Re: [PATCH] net: wwan: t7xx: fix race between TX thread and system PM suspend
From: Paolo Abeni <pabeni@redhat.com>
Date: 2026-05-28 09:22:02
Also in:
lkml
On 5/25/26 5:13 AM, Tim JH Chen wrote:
v2: Address two concerns raised in AI-assisted code review of v1:
1. [High] t7xx_dpmaif_resume() was unconditionally restoring state to
DPMAIF_STATE_PWRON regardless of the state before suspend. If the
modem had already been moved to DPMAIF_STATE_PWROFF by
t7xx_dpmaif_md_state_callback() (MD_STATE_EXCEPTION or
MD_STATE_STOPPED) prior to system suspend, resume would incorrectly
re-arm the TX kthread guard, allowing TX HW writes against a modem
the MD state machine considers stopped or in exception.
Fix: save dpmaif_ctrl->state into pre_suspend_state at the start of
t7xx_dpmaif_suspend() and restore that saved value in
t7xx_dpmaif_resume(), so a pre-suspend PWROFF is preserved across
the suspend/resume cycle.
2. [Medium] The v1 second state check before pm_runtime_resume_and_get()
only narrowed the TOCTOU window -- it did not close it. The state
field was a plain enum read and written without any lock or
READ_ONCE/WRITE_ONCE annotation. After the check passed on one CPU,
the suspend path on another CPU could still set state=PWROFF and
begin PM teardown before the kthread reached pm_runtime_resume_and_get(),
reproducing the deadlock.
Fix: introduce tx_pm_lock (struct mutex) held by the kthread across
the [state check -> pm_runtime_resume_and_get -> pm_runtime_put]
sequence. t7xx_dpmaif_suspend() acquires this lock before setting
DPMAIF_STATE_PWROFF, which serialises with any in-progress kthread
PM section and guarantees the kthread cannot enter
pm_runtime_resume_and_get() after the state flag is set.
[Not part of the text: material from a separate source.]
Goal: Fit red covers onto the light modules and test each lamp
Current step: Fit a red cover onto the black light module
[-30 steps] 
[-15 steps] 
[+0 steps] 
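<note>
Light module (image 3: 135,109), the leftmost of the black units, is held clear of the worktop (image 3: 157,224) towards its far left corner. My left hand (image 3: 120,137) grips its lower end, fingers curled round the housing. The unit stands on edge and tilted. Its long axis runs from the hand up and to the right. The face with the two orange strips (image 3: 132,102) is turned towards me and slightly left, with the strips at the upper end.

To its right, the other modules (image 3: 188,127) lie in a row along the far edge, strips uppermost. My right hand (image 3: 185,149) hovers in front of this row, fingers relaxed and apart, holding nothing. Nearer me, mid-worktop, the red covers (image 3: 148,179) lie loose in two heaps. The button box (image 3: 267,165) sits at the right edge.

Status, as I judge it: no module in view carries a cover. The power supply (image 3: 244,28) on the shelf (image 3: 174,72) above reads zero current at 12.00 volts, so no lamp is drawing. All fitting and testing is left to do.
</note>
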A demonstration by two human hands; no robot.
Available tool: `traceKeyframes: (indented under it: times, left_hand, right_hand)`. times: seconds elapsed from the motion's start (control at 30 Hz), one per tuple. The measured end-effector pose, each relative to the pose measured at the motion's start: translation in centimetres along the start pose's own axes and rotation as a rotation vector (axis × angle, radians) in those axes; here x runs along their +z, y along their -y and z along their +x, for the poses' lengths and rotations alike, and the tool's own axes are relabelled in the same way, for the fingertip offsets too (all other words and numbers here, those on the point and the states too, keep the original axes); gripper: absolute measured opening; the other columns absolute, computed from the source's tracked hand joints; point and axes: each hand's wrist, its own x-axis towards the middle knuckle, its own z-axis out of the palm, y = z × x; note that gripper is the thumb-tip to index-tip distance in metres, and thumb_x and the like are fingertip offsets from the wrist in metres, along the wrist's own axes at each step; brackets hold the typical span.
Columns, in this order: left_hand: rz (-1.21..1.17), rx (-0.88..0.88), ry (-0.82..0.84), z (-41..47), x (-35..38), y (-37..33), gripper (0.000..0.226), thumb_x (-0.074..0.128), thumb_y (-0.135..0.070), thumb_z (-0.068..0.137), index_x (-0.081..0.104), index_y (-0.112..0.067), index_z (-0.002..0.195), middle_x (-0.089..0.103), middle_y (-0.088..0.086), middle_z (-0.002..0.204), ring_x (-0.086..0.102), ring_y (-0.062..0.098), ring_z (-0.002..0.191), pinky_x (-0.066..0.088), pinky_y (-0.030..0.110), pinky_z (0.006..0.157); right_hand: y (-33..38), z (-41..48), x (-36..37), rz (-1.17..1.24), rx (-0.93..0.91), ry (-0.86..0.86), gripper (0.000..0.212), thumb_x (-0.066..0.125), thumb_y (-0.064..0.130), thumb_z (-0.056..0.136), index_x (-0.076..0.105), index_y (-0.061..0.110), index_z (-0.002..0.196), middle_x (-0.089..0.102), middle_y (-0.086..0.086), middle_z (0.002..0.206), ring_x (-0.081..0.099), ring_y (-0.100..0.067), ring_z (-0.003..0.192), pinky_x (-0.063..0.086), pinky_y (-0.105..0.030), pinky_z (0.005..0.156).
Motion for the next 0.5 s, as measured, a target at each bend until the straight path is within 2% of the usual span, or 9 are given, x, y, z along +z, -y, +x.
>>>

READ_ONCE/WRITE_ONCE are added at every access point of the state
flag that crosses the suspend/resume boundary to prevent
compiler-visible tearing.
The original v1 description of the root cause and tested fix still
applies (deadlock between t7xx_dpmaif_tx_hw_push_thread calling
pm_runtime_resume_and_get() and the system PM suspend path, triggered
with ASPM L1 enabled after repeated suspend/resume cycles).
Tested: no soft lockup over 500+ suspend/resume cycles with SIM
registered and ASPM L1 enabled (previously triggered in < 300).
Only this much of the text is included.